:: Dataset section ::

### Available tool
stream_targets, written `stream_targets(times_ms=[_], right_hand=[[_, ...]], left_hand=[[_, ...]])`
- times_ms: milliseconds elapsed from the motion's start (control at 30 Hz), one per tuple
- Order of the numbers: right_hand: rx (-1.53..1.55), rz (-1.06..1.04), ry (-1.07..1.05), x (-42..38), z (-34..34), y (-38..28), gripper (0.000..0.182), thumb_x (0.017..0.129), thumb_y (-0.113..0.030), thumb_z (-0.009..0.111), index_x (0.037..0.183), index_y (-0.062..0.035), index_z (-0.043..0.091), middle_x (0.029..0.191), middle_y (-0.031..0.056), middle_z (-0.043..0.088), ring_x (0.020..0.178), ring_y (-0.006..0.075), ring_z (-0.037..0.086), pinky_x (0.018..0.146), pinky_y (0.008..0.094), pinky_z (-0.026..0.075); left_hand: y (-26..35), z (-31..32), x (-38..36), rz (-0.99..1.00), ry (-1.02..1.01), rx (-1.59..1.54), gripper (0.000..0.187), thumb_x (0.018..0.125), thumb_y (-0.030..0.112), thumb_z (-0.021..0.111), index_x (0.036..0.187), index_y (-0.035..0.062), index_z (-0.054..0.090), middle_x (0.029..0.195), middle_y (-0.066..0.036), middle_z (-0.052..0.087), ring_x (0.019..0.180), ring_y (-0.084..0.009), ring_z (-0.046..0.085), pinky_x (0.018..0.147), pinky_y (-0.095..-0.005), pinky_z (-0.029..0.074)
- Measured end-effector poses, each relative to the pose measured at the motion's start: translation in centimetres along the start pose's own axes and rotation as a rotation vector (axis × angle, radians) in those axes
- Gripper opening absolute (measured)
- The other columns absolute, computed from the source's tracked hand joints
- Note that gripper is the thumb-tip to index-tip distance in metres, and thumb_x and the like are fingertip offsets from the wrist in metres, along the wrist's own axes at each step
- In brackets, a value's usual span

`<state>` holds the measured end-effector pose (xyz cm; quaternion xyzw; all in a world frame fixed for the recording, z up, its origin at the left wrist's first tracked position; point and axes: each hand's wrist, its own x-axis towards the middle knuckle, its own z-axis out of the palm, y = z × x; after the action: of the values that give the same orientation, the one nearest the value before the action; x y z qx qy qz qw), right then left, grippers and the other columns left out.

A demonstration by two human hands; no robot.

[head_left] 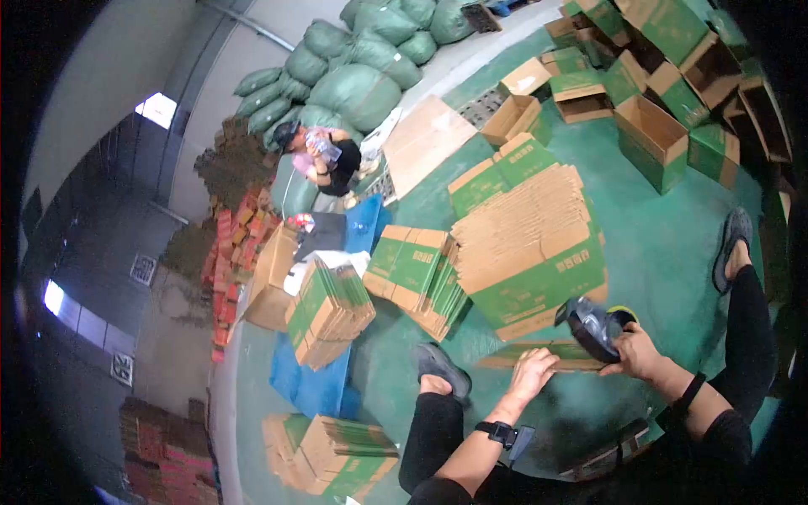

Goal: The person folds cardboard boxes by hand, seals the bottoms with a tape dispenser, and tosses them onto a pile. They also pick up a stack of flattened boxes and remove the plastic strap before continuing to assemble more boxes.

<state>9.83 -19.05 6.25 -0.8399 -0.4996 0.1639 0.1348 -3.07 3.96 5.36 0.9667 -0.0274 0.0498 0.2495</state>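
My right hand is closed round a dark tape dispenser, with a roll of tape showing beside the fingers. The dispenser is over the far end of a flattish cardboard carton in front of me. My left hand, with a watch on its wrist, has its fingers bent over that carton's upper edge. Much of the carton is dim and lies behind my forearms. Just beyond it stands a large stack of folded green-and-brown cartons.
Smaller bundles of folded cartons stand to the left, near a blue sheet. Opened boxes pile up at the upper right. Another person crouches by green sacks, holding something clear near the head.
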Motion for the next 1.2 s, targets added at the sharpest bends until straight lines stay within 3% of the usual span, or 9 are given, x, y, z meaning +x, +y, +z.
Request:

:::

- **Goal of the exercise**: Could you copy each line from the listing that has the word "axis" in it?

- **Expected answer**:
- Measured end-effector poses, each relative to the pose measured at the motion's start: translation in centimetres along the start pose's own axes and rotation as a rotation vector (axis × angle, radians) in those axes
`<state>` holds the measured end-effector pose (xyz cm; quaternion xyzw; all in a world frame fixed for the recording, z up, its origin at the left wrist's first tracked position; point and axes: each hand's wrist, its own x-axis towards the middle knuckle, its own z-axis out of the palm, y = z × x; after the action: of the values that give the same orientation, the one nearest the value before the action; x y z qx qy qz qw), right then left, grippers and the other columns left out.

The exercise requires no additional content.